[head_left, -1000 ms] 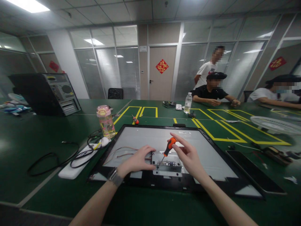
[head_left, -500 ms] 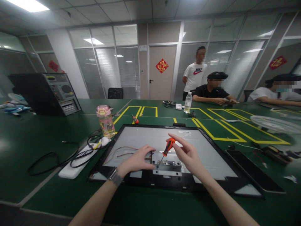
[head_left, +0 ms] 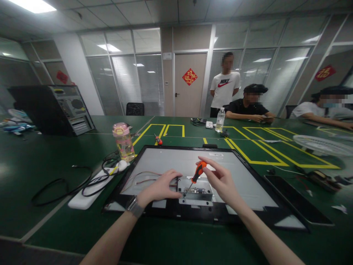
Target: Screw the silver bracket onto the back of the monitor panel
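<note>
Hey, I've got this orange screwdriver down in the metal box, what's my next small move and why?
Probably a small twist of the screwdriver with your right hand: its fingers are on the handle, and the tip points down near the metal box's left end, where your left hand seems placed to steady it.

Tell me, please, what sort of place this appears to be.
Probably an office or meeting room used as an electronics workspace, judging by the glass partitions, the black computer tower and the orange-and-black screwdriver in the right hand.
</note>
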`<action>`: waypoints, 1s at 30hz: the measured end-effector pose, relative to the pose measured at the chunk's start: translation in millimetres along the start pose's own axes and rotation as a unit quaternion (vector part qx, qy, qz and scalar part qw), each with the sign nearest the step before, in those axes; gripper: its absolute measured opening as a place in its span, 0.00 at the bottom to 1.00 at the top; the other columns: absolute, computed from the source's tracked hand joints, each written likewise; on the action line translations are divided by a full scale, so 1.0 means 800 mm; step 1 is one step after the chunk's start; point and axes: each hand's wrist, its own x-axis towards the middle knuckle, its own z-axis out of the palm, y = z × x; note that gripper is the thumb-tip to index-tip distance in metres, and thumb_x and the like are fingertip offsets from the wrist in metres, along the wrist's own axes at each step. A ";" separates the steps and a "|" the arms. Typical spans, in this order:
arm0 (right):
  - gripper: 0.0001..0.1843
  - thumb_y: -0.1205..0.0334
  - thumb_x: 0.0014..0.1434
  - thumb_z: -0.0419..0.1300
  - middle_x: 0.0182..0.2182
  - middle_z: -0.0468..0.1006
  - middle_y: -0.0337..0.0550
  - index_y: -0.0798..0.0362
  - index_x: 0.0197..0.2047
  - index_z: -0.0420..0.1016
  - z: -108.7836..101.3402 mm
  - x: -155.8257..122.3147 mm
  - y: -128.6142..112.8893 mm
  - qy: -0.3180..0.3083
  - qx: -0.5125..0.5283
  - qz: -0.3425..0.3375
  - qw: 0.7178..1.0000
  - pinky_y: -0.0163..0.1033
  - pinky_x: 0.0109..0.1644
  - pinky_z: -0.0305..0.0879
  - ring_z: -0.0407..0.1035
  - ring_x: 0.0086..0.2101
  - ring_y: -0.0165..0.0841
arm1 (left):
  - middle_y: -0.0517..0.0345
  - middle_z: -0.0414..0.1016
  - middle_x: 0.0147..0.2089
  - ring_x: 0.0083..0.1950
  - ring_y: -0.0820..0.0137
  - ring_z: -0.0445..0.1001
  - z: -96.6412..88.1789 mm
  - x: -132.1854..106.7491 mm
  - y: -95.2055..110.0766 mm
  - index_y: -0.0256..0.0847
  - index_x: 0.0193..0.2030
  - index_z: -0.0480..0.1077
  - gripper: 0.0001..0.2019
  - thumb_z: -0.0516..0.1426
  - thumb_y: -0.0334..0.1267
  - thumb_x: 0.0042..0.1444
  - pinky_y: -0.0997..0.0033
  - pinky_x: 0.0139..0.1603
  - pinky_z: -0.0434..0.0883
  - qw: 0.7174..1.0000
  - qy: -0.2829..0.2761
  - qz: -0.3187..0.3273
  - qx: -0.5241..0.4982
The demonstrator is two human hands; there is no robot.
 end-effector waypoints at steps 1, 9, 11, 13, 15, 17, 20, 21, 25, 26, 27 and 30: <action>0.20 0.53 0.61 0.57 0.40 0.76 0.47 0.49 0.55 0.72 0.000 0.000 0.001 -0.006 0.005 0.008 1.000 0.29 0.16 0.47 0.49 0.17 0.20 | 0.54 0.65 0.54 0.56 0.61 0.66 0.000 0.000 0.000 0.46 0.57 0.65 0.31 0.66 0.39 0.45 0.64 0.57 0.66 1.000 0.000 -0.002 -0.003; 0.13 0.56 0.55 0.62 0.37 0.73 0.43 0.50 0.43 0.78 0.003 0.000 -0.001 -0.009 0.023 -0.008 1.000 0.29 0.16 0.46 0.51 0.17 0.19 | 0.54 0.65 0.54 0.55 0.61 0.67 0.001 0.000 -0.001 0.46 0.57 0.65 0.30 0.66 0.40 0.45 0.64 0.57 0.65 1.000 0.001 0.003 0.015; 0.17 0.55 0.57 0.61 0.37 0.75 0.44 0.50 0.49 0.76 0.003 -0.001 0.000 -0.005 0.004 -0.004 1.000 0.29 0.16 0.48 0.52 0.17 0.20 | 0.54 0.65 0.54 0.55 0.61 0.67 0.002 0.000 -0.003 0.46 0.57 0.65 0.30 0.66 0.40 0.45 0.64 0.57 0.65 1.000 0.004 0.003 0.017; 0.22 0.55 0.58 0.59 0.38 0.77 0.46 0.51 0.55 0.72 0.003 -0.003 0.000 -0.005 -0.011 0.005 1.000 0.30 0.17 0.49 0.52 0.17 0.21 | 0.54 0.65 0.54 0.56 0.61 0.67 0.003 0.000 -0.004 0.45 0.57 0.65 0.30 0.66 0.40 0.45 0.64 0.57 0.65 1.000 0.007 0.005 0.020; 0.23 0.54 0.60 0.57 0.40 0.78 0.48 0.51 0.57 0.70 0.003 -0.004 0.000 -0.009 -0.015 0.012 1.000 0.30 0.18 0.49 0.51 0.17 0.21 | 0.54 0.65 0.54 0.56 0.61 0.66 0.003 0.000 -0.004 0.45 0.57 0.65 0.30 0.66 0.40 0.45 0.65 0.57 0.65 1.000 0.006 0.008 0.017; 0.21 0.54 0.60 0.57 0.41 0.78 0.49 0.51 0.56 0.70 0.005 -0.004 0.000 -0.014 -0.009 0.010 1.000 0.30 0.18 0.50 0.51 0.17 0.21 | 0.54 0.65 0.54 0.55 0.61 0.67 0.003 0.001 -0.005 0.45 0.57 0.65 0.30 0.66 0.40 0.46 0.66 0.56 0.66 1.000 0.003 0.012 0.010; 0.17 0.55 0.58 0.60 0.41 0.75 0.46 0.50 0.50 0.74 0.007 -0.002 0.002 -0.001 -0.004 -0.015 1.000 0.30 0.20 0.54 0.55 0.18 0.20 | 0.54 0.65 0.54 0.55 0.61 0.67 0.004 0.002 -0.006 0.44 0.57 0.65 0.30 0.66 0.40 0.45 0.64 0.57 0.66 1.000 0.004 0.014 0.012; 0.15 0.56 0.57 0.61 0.40 0.74 0.44 0.50 0.47 0.76 0.007 -0.002 0.002 0.006 -0.006 -0.024 1.000 0.31 0.20 0.56 0.57 0.19 0.21 | 0.54 0.65 0.53 0.55 0.61 0.67 0.004 0.002 -0.006 0.44 0.57 0.65 0.30 0.66 0.40 0.45 0.63 0.57 0.65 1.000 0.006 0.014 0.014; 0.15 0.58 0.58 0.60 0.39 0.75 0.44 0.49 0.49 0.75 0.005 -0.001 -0.003 -0.002 -0.028 -0.030 0.999 0.31 0.21 0.57 0.61 0.21 0.23 | 0.54 0.65 0.54 0.55 0.60 0.67 0.003 0.001 -0.005 0.45 0.57 0.65 0.30 0.66 0.40 0.45 0.63 0.57 0.66 1.000 0.006 0.013 0.007; 0.17 0.58 0.59 0.58 0.39 0.75 0.45 0.50 0.52 0.73 0.004 -0.001 -0.005 -0.011 -0.036 -0.026 0.999 0.31 0.20 0.56 0.60 0.20 0.23 | 0.54 0.65 0.54 0.55 0.60 0.67 0.003 0.001 -0.004 0.45 0.57 0.65 0.30 0.66 0.41 0.45 0.63 0.56 0.66 1.000 0.005 0.011 0.005; 0.19 0.58 0.60 0.57 0.40 0.76 0.46 0.50 0.54 0.72 0.004 -0.002 -0.007 -0.020 -0.043 -0.023 0.999 0.31 0.20 0.55 0.58 0.19 0.23 | 0.54 0.65 0.54 0.55 0.60 0.67 0.002 0.000 -0.003 0.45 0.57 0.65 0.30 0.66 0.41 0.45 0.63 0.56 0.66 1.000 0.004 0.010 0.004; 0.21 0.58 0.63 0.53 0.42 0.76 0.48 0.50 0.58 0.67 0.003 -0.004 -0.008 -0.034 -0.064 -0.022 0.997 0.31 0.19 0.53 0.53 0.17 0.22 | 0.53 0.65 0.55 0.55 0.60 0.67 0.001 0.000 -0.001 0.45 0.57 0.65 0.31 0.66 0.40 0.45 0.63 0.57 0.66 1.000 0.003 0.010 0.012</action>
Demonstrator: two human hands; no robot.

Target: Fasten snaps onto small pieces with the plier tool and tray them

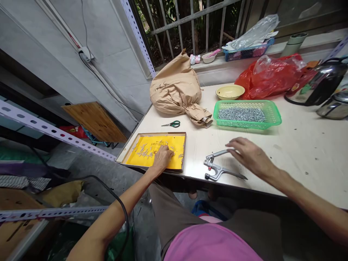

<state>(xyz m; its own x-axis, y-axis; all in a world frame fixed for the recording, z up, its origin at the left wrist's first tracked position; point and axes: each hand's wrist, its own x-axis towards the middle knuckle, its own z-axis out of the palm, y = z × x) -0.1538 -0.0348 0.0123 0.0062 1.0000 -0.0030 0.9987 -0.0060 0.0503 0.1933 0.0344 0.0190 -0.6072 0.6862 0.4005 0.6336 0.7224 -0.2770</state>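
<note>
My left hand (162, 158) reaches into a shallow cardboard tray (185, 152) lined with a yellow sheet (133, 156). Its fingers are bent and drawn together over the sheet; whatever is between the fingertips is too small to make out. Small silvery metal pieces (145, 151) lie scattered on the yellow sheet. To the right, a grey metal hand press plier (217, 169) with a spring and a red part rests near the table's front edge. Above its upper handle's end hovers my right hand (251, 155), fingers stretched out and loose, not wrapped around the handle.
Green-handled scissors (174, 124) lie behind the tray. A green plastic basket (247, 125) holds many small metal pieces. Farther back are a brown paper bag (175, 85), a yellow bowl (230, 92), a red plastic bag (272, 79) and a kettle (317, 83).
</note>
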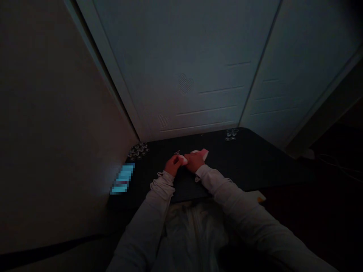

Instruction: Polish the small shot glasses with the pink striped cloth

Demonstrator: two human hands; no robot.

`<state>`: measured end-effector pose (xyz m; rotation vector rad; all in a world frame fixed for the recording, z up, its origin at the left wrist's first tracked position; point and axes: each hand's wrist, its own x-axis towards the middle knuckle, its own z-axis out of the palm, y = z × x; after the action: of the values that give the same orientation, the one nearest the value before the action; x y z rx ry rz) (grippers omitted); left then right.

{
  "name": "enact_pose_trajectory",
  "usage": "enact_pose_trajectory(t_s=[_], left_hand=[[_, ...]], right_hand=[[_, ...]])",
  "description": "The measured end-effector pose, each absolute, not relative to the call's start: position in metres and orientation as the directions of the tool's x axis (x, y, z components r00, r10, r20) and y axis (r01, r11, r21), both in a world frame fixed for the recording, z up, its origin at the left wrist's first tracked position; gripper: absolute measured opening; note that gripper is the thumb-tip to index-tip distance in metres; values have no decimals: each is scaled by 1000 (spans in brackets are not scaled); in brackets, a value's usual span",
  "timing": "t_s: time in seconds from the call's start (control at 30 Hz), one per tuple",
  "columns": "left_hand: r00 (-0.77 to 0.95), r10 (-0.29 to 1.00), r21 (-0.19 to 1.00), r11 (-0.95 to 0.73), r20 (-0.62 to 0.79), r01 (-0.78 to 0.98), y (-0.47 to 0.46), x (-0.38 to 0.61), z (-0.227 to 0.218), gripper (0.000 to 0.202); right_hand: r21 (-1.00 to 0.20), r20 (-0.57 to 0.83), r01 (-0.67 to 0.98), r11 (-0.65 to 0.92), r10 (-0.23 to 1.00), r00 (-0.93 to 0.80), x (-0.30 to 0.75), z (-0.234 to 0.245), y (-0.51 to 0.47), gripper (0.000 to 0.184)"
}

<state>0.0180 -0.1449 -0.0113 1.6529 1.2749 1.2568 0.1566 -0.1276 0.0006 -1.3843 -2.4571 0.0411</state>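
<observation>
The picture is dark, so small details are hard to make out. Over the black tabletop (159,177), both hands are close together. My left hand (172,165) is closed in a pinch, and a small shiny clear piece (177,152) sticks up at its fingertips. A pink and white object (204,153) sticks out past my right hand (194,162), whose fingers are closed around it. Its pale end (183,160) shows between the two hands, by the left fingertips. The fingers hide its middle, and I cannot tell its kind.
Several shiny clear round pieces (138,150) cluster at the table's left back corner. More such pieces (231,134) stand at the back right. A lit, pixelated screen (123,178) lies at the left edge. A white panel with heart patterns (184,105) rises behind the table.
</observation>
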Motion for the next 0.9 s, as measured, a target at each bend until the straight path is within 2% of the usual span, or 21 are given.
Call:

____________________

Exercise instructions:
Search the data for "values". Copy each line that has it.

Exercise solution:
`<state>`: measured end-effector pose (xyz m; rotation vector rad; all in a world frame fixed for the recording, z up, its origin at the left wrist's first tracked position; point and axes: each hand's wrist, its own x-axis towards the middle knuckle, its own z-axis out of the palm, y = z × x; after the action: of the values that give the same orientation, the one nearest the value before the action; x y z rx ry rz) (grippers omitted); left then right.
  "description": "The measured end-effector pose, each absolute, not relative to the call's start: position in metres and orientation as the directions of the tool's x axis (x, y, z components r00, r10, r20) and y axis (r01, r11, r21), both in a world frame fixed for the recording, z up, its origin at the left wrist's first tracked position; gripper: absolute measured opening; note that gripper is the thumb-tip to index-tip distance in metres; values have no decimals: each is scaled by 1000 (spans in brackets are not scaled); in brackets, a value's usual span",

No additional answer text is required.